What needs to be done: Working from the records below, return word for word the line that contains "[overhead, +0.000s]" and each line after it, ending with the last. Skip all pictures.

Items listed in a dataset:
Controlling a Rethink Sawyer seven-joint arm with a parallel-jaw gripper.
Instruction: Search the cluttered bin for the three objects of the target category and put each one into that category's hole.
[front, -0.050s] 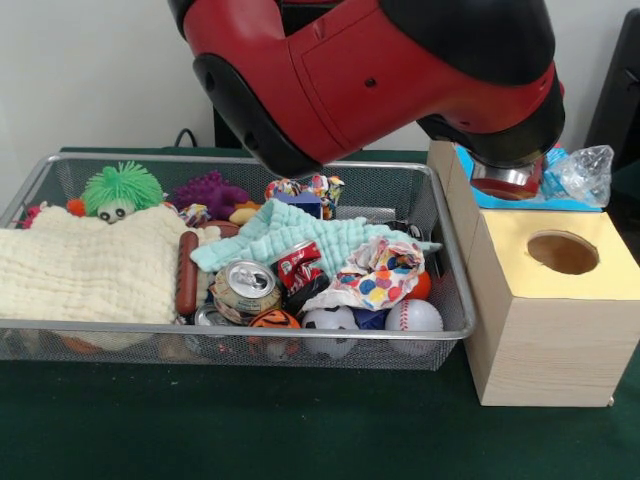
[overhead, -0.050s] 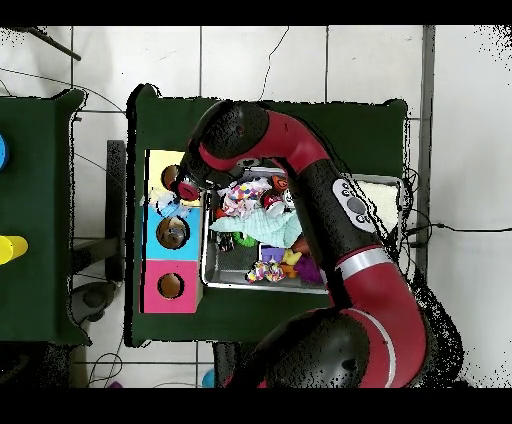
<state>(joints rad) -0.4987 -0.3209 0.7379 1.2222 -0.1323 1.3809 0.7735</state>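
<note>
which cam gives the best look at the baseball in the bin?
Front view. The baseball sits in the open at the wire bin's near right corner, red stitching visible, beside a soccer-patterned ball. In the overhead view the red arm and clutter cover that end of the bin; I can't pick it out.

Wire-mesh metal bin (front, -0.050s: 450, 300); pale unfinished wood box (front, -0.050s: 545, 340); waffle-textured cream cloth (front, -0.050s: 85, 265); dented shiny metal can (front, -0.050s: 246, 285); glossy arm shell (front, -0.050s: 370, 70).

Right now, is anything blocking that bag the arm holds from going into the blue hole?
Nothing visible does. The plastic bag hangs at the gripper above the blue panel of the box. The front view hides the blue hole itself; overhead it looks open.
</note>
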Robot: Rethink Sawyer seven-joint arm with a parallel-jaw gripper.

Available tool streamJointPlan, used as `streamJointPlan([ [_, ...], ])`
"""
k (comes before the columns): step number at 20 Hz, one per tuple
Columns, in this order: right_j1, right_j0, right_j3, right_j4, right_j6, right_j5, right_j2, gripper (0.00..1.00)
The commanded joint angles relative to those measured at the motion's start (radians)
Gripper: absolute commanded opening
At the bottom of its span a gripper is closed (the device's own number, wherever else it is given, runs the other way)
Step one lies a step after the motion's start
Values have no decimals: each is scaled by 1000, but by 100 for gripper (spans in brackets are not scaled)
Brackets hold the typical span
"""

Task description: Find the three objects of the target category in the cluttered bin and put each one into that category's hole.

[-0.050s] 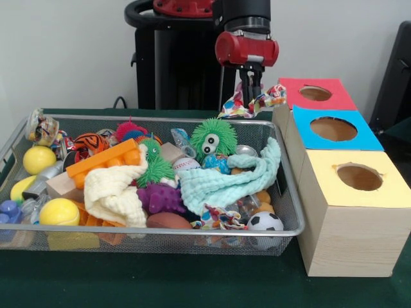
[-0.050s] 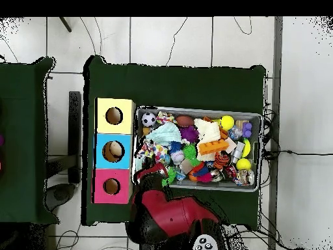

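Green table (image 1: 160,289), patterned cloth (image 1: 257,102) hanging from end effector (image 1: 250,86)

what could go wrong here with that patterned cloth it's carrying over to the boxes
The cloth hangs loosely from the hand, between the bin and the red hole. It spreads wider than the hole, so it may drape over the rim instead of dropping in. One corner trails out sideways and could drag across the red box top. If the grip is shallow, it may slip back into the bin.
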Motion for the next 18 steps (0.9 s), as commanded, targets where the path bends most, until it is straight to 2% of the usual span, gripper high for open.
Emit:
streamJointPlan([
  [1,32,-1,44,95,281,-33,81,0],
  [6,73,-1,58,151,310,-85,92,0],
  [9,97,6,80,172,337,-180,97,0],
  [12,106,46,83,230,347,-207,84,0],
  [15,103,104,78,306,352,-193,62,0],
  [18,84,135,92,347,374,-214,58,0],
])
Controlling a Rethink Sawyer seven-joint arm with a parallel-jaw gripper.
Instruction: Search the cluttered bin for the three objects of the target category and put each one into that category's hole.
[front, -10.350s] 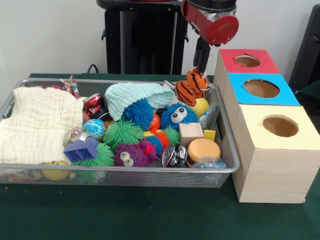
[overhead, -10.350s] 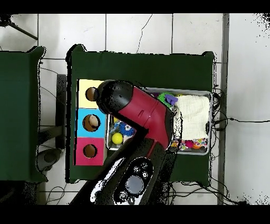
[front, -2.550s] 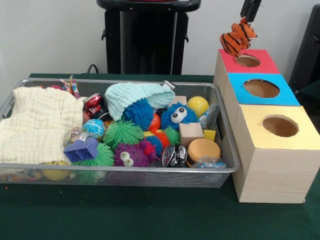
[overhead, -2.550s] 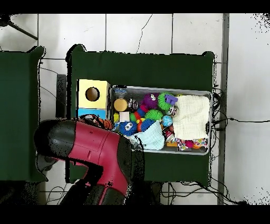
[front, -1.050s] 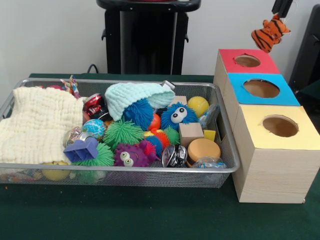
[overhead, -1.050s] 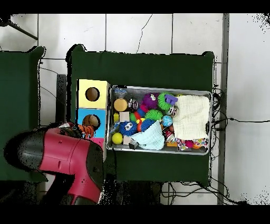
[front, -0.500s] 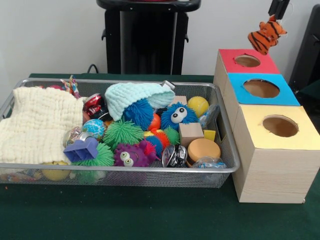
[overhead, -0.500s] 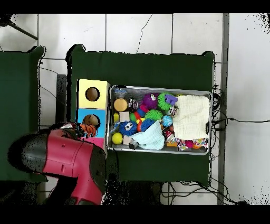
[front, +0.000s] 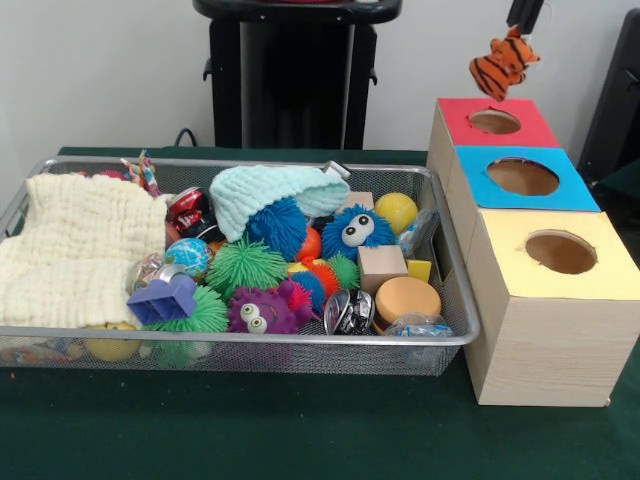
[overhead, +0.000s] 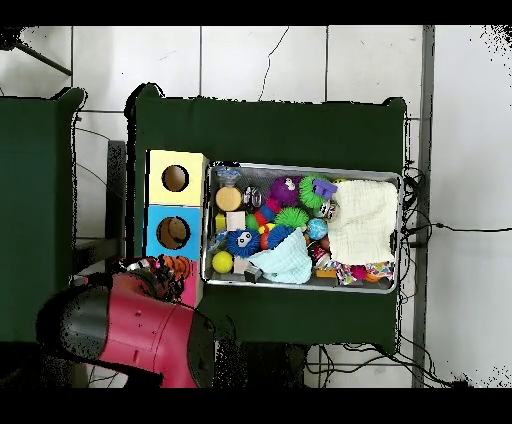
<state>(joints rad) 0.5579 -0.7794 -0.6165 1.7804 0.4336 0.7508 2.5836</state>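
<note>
My gripper comes down at the top right of the front view and is shut on an orange and black striped tiger plush. The plush hangs in the air just above and behind the hole of the red-topped box. The silver wire-mesh bin lies to the left, full of toys: spiky balls, a blue fuzzy ball with eyes, a purple one with eyes, a wooden cube. In the overhead view the red arm covers most of the red box, and the plush shows at its tip.
Three wooden boxes stand in a row right of the bin: red top, blue top and yellow top, each with a round hole. A cream cloth fills the bin's left end; a mint knitted hat lies at its back.
The plush and gripper swung right, away from the red box's hole, then came partly back left and a little higher. In the overhead view the arm drew back toward the bottom left.
</note>
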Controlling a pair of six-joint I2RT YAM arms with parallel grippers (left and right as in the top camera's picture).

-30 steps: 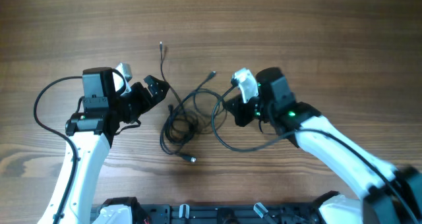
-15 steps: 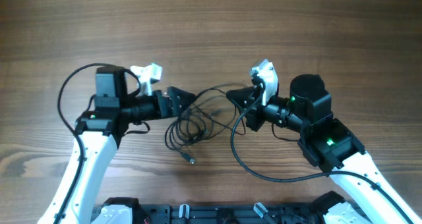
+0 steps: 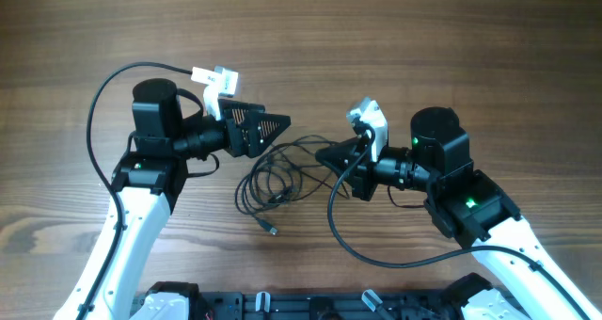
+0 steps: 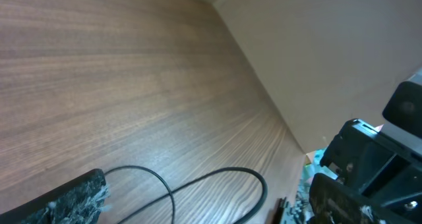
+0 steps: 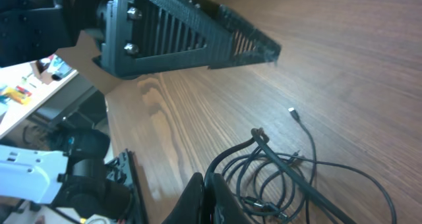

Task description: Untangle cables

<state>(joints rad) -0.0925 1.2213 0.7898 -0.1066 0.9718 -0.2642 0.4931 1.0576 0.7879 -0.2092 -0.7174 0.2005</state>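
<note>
Cables (image 3: 268,176), thin and black, lay in a loose tangled coil on the wooden table (image 3: 423,38), between the two robot arms. At the coil's right edge the right gripper (image 3: 323,155) was pinched closed on one strand. The left gripper (image 3: 282,127) hung raised at the coil's left edge, its jaws spread wide and holding nothing.
</note>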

Response to the task:
[overhead, +0.000s] 
<state>(joints rad) 0.5579 -0.7794 -0.6165 1.7804 0.4336 0.7508 2.5836</state>
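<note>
My gripper comes down at the top right of the front view and is shut on an orange and black striped tiger plush. The plush hangs in the air just above and behind the hole of the red-topped box. The silver wire-mesh bin lies to the left, full of toys: spiky balls, a blue fuzzy ball with eyes, a purple one with eyes, a wooden cube. In the overhead view the red arm covers most of the red box, and the plush shows at its tip.
Three wooden boxes stand in a row right of the bin: red top, blue top and yellow top, each with a round hole. A cream cloth fills the bin's left end; a mint knitted hat lies at its back.
The plush and gripper swung right, away from the red box's hole, then came partly back left and a little higher. In the overhead view the arm drew back toward the bottom left.
</note>
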Controlling a pair of six-joint I2RT YAM arms with parallel grippers (left and right as in the top camera's picture).

-30 steps: 
-15 steps: 
+0 steps: 
+0 steps: 
+0 steps: 

Task description: Untangle cables

<state>(joints rad) -0.0925 1.2213 0.7898 -0.1066 0.9718 -0.2642 0.4931 1.0576 0.7879 -0.2092 -0.7174 0.2005</state>
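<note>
Cables (image 3: 268,176), thin and black, lay in a loose tangled coil on the wooden table (image 3: 423,38), between the two robot arms. At the coil's right edge the right gripper (image 3: 323,155) was pinched closed on one strand. The left gripper (image 3: 282,127) hung raised at the coil's left edge, its jaws spread wide and holding nothing.
</note>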

Here the output is complete.